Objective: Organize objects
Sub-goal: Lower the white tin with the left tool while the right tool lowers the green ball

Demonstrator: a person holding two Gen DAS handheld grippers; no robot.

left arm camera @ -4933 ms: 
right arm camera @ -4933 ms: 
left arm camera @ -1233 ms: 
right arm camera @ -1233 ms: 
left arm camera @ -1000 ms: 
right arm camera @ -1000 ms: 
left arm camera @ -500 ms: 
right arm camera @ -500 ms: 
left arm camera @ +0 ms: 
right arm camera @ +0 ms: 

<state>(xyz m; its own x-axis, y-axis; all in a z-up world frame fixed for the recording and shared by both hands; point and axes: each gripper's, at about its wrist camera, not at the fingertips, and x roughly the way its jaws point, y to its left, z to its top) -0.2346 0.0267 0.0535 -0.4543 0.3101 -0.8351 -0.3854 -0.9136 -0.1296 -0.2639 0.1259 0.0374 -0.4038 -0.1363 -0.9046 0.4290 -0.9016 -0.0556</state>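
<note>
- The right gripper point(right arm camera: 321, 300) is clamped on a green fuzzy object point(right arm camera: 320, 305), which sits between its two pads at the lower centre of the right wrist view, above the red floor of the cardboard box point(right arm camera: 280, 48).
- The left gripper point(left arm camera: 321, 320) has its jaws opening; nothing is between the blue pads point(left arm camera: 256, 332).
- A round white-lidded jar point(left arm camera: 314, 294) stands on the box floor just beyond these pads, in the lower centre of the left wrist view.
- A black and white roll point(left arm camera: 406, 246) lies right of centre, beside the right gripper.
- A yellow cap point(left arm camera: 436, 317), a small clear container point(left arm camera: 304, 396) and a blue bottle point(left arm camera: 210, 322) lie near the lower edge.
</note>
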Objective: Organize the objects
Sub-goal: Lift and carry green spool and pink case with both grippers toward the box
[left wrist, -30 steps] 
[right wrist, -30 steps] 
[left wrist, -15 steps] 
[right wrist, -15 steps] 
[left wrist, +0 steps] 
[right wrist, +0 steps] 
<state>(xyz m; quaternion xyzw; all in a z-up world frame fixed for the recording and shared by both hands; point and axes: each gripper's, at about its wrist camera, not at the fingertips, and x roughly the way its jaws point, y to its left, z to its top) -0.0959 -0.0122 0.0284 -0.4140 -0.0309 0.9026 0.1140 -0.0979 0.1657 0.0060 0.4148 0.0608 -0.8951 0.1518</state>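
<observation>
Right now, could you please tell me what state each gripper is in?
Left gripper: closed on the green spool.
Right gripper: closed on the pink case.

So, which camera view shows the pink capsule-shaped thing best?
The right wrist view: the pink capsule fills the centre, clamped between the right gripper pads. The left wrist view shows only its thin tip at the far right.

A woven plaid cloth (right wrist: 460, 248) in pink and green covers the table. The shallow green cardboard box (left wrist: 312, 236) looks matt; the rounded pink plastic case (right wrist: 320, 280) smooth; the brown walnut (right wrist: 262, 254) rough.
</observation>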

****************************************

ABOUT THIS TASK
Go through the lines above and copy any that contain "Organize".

EXERCISE RESPONSE
Objective: Organize objects
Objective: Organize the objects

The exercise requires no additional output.